The head of state appoints military judges, and the Supreme Court
reviews military court decisions. The Tbilisi City Court has separate
jurisdiction in supervising the observance of laws in the capital city.
Georgia - The Constitution
Under Gamsakhurdia Georgia had continued to function under the
Soviet-era constitution of 1978, which was based on the 1977
constitution of the Soviet Union. The first postcommunist parliament
amended that document extensively. In February 1992, the Georgian
National Congress (the alternate parliament elected in 1990) formally
designated the Georgian constitution of February 21, 1921, as the
effective constitution of Georgia. That declaration received legitimacy
from the signatures of Jaba Ioseliani and Tengiz Kitovani, at that time
two of the three members of the governing Military Council.
In February 1993, Shevardnadze called for extensive revisions of the
1921 constitution. Characterizing large sections of that document as
wholly unacceptable, Shevardnadze proposed forming a constitutional
commission to draft a new version by December 1993. According to
Shevardnadze's timetable, the draft would be refined by parliament in
the spring of 1994 and then submitted for approval by popular referendum
in the fall of 1994.
Georgia - Human Rights
Human rights protection and media freedom have been hindered in
postcommunist Georgia by the national government's assumption of central
executive power to deal with states of political and military emergency
and by the existence of semi-independent military forces. In 1993 the
expression of opposition views in the independent media was interrupted
by official and unofficial actions against newspapers and broadcasters,
despite a stated policy that expression of antigovernment views would be
tolerated if not accompanied by violent acts.
Both sides of the Abkhazian conflict claimed widespread interference
with civilian human rights by their opponents. Among the charges were
abuse of military prisoners, the taking of civilian hostages, and the
shelling and blockading of civilian areas. In 1993 the Shevardnadze
government began addressing claims of human rights abuses by its
military forces and police, particularly against Gamsakhurdia partisans
and the Abkhazian population. In January the Parliamentary Commission on
Human Rights and Ethnic Minority Affairs formed the Council of Ethnic
Minorities, which met with representatives of the Meskhetian Turk exile
population to resolve the grievances of that group. At the same time,
the Interethnic Congress of the People of Georgia was formed to improve
ethnic Georgians' appreciation of minority rights.

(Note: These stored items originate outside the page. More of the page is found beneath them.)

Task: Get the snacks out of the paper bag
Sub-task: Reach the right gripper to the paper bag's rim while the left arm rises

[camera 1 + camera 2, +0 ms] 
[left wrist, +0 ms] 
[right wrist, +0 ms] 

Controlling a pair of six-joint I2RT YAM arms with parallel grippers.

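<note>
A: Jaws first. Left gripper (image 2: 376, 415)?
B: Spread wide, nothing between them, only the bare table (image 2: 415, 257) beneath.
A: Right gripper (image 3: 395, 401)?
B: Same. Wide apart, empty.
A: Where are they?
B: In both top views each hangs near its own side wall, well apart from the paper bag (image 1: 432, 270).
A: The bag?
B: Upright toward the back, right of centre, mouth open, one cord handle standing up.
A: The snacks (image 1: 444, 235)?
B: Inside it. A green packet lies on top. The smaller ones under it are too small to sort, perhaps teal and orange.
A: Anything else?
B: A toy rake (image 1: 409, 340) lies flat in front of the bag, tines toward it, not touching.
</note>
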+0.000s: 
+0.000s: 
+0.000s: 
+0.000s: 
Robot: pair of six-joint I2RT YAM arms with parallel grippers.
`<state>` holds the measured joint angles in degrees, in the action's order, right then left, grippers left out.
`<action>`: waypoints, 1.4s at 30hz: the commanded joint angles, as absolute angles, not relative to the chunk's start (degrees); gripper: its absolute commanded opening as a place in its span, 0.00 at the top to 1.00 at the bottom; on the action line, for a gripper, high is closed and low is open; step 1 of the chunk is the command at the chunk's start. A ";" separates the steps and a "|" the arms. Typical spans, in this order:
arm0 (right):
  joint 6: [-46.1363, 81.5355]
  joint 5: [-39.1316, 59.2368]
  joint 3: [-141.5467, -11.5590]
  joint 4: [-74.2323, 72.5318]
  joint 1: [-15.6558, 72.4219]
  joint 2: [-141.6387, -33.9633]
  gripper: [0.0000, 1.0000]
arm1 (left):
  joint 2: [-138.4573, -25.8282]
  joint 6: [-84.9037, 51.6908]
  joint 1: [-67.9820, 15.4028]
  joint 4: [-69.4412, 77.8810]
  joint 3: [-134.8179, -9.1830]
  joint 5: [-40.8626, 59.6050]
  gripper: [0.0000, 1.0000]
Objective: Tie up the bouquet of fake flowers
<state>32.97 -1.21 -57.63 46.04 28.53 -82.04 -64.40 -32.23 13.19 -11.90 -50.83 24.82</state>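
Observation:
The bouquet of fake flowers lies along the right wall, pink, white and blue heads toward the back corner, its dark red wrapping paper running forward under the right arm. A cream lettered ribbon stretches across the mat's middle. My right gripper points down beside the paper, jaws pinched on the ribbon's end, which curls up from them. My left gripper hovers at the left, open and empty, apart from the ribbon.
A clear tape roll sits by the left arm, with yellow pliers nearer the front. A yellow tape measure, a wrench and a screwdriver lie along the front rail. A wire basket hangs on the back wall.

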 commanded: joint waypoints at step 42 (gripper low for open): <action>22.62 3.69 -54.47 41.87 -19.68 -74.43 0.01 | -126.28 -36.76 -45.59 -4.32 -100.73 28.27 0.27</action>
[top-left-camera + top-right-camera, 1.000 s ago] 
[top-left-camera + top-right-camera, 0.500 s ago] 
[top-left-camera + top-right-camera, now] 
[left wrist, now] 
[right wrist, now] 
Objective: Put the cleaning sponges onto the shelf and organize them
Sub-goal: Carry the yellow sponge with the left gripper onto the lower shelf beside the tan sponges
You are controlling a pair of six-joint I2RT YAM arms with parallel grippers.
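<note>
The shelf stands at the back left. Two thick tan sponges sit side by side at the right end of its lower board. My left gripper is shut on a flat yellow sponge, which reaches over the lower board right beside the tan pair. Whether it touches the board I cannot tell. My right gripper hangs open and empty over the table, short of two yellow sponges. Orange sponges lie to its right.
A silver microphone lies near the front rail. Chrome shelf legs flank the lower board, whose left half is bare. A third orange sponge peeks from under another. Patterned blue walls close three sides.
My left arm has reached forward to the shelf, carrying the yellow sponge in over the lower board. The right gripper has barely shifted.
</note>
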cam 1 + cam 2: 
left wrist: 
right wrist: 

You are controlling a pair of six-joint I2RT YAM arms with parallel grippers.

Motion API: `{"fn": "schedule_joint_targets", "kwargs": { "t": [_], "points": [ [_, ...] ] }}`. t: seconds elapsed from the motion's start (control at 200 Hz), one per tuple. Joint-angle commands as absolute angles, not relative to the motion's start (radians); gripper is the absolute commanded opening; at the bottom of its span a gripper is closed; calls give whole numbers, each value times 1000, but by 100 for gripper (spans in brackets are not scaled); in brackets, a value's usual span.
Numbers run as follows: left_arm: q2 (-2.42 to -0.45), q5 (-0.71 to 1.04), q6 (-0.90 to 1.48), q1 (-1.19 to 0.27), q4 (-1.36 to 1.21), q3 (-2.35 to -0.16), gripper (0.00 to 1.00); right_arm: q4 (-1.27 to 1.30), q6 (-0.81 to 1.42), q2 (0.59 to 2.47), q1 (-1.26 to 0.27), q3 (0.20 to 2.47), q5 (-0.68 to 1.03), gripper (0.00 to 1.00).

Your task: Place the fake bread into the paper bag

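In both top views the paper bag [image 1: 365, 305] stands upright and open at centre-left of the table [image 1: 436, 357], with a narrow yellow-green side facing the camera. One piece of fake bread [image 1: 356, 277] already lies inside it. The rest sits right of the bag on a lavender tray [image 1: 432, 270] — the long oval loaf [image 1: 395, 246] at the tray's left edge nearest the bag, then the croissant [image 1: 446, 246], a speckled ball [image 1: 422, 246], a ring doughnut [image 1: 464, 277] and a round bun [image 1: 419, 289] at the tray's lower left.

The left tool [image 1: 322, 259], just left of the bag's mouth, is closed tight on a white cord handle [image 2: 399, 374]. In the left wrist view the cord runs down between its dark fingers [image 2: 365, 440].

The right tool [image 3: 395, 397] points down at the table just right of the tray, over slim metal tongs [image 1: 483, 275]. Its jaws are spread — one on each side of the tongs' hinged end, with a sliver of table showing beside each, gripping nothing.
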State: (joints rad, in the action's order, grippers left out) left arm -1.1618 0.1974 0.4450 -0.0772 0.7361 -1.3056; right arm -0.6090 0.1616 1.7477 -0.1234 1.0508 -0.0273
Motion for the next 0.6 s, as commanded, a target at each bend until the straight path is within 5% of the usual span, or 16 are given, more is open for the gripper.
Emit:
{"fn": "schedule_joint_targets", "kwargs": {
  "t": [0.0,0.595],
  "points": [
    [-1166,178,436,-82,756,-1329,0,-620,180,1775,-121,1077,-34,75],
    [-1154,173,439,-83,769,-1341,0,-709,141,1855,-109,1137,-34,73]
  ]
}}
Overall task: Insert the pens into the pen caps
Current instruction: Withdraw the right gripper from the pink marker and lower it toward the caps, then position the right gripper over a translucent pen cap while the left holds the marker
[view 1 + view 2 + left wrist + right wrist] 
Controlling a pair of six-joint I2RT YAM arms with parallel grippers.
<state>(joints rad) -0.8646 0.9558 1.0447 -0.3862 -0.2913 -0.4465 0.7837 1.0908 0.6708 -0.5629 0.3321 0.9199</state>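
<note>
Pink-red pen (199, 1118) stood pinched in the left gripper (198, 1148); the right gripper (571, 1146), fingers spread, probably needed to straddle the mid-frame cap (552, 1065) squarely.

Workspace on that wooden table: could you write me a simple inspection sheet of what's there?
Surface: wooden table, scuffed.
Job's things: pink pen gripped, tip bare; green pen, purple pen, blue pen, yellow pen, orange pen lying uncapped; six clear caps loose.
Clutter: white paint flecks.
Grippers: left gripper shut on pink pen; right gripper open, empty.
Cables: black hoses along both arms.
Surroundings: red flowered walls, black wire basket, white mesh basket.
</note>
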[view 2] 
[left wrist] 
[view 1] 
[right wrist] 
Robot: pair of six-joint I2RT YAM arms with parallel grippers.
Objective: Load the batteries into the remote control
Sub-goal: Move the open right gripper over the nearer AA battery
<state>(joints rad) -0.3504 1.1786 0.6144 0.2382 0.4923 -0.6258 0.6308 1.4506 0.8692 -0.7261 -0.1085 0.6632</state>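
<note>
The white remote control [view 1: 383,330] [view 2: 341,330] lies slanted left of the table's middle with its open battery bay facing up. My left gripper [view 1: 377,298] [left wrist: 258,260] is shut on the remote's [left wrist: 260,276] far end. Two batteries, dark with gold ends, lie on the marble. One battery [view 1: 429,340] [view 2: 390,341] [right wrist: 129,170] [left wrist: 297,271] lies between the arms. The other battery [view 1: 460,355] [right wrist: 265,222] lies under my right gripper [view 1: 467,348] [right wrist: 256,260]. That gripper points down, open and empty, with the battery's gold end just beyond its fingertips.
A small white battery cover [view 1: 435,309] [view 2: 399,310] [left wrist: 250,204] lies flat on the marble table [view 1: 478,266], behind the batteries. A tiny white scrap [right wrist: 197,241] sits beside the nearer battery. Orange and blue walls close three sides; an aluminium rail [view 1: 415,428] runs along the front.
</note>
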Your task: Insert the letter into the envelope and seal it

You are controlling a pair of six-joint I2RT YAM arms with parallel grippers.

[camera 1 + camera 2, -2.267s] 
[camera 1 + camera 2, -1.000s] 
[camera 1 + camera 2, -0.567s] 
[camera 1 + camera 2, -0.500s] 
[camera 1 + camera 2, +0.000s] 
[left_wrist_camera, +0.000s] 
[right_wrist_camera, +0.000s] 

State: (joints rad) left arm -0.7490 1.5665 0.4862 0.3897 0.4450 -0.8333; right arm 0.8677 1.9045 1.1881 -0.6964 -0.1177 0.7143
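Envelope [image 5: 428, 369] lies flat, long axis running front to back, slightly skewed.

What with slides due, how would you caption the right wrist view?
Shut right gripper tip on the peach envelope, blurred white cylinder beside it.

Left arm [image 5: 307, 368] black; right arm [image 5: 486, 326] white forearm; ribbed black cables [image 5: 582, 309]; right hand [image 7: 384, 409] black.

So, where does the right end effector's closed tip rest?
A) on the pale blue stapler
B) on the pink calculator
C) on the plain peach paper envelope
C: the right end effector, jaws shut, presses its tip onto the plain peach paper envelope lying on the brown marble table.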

Despite the government's efforts, the Abkhazian conflict continued
the tension between necessary wartime controls and the need to protect
human rights. In June 1993, the international human rights group
Helsinki Watch cited Georgia for political persecution, media
obstruction, and military abuses of civilian rights, and in October the
United States listed human rights progress as a prerequisite for
continued economic aid.
Georgia - The Media
The 1992 Law on the Press nominally reversed the rigorous state
censorship of the Soviet and Gamsakhurdia periods and guaranteed freedom
of speech. In 1993 Georgian law contained no prohibition of public
criticism of the head of state, and Shevardnadze was subjected to
accusations and comments from every direction. Three television channels
are in operation; one, Ibervision, is run independently. Numerous
independent newspapers are published; Sakartvelos Respublika
(The Georgian Republic) presents the official government view in the
daily press.
Despite some liberalization, in 1994 national security remained a
rationale for media restriction. During the crisis of September 1993,
two pro-Gamsakhurdia newspapers were closed and the office of an
independent weekly were attacked by gunmen. The Free Media Association,
an organization including eight independent newspapers, blamed a
progovernment party for the attack. After his controversial decision in
October to join the CIS, Shevardnadze threatened to close hostile
newspapers, and no television channel discussed the widespread
disagreement with the head of state's CIS initiative.
Georgia - Foreign Relations
Soviet policy effectively cut traditional commercial and diplomatic
links to Turkey, which became a member of the North Atlantic Treaty
Organization ( NATO) in 1952, and to Iran, a United States ally until
the late 1970s. Instead, virtually all transportation and commercial
links were directed to Russia and the other Soviet republics. The same
redirection occurred with diplomatic ties, which the Ministry of Foreign
Affairs of the Soviet Union controlled. Shevardnadze's presence as
Soviet foreign minister from 1985 to 1990 provided little direct benefit
to Georgia aside from the large number of highranking guests who visited
the republic in that period. That group included Britain's Prime
Minister Margaret Thatcher and United States Secretary of State George
Shultz.
Under Gamsakhurdia Georgia's efforts to break out of the diplomatic
isolation of the Soviet period were stymied by the reluctance of the
outside world to recognize breakaway republics while the Soviet Union
still existed. Romania, which granted recognition in August 1991, was
one of the few countries to do so during the Gamsakhurdia period.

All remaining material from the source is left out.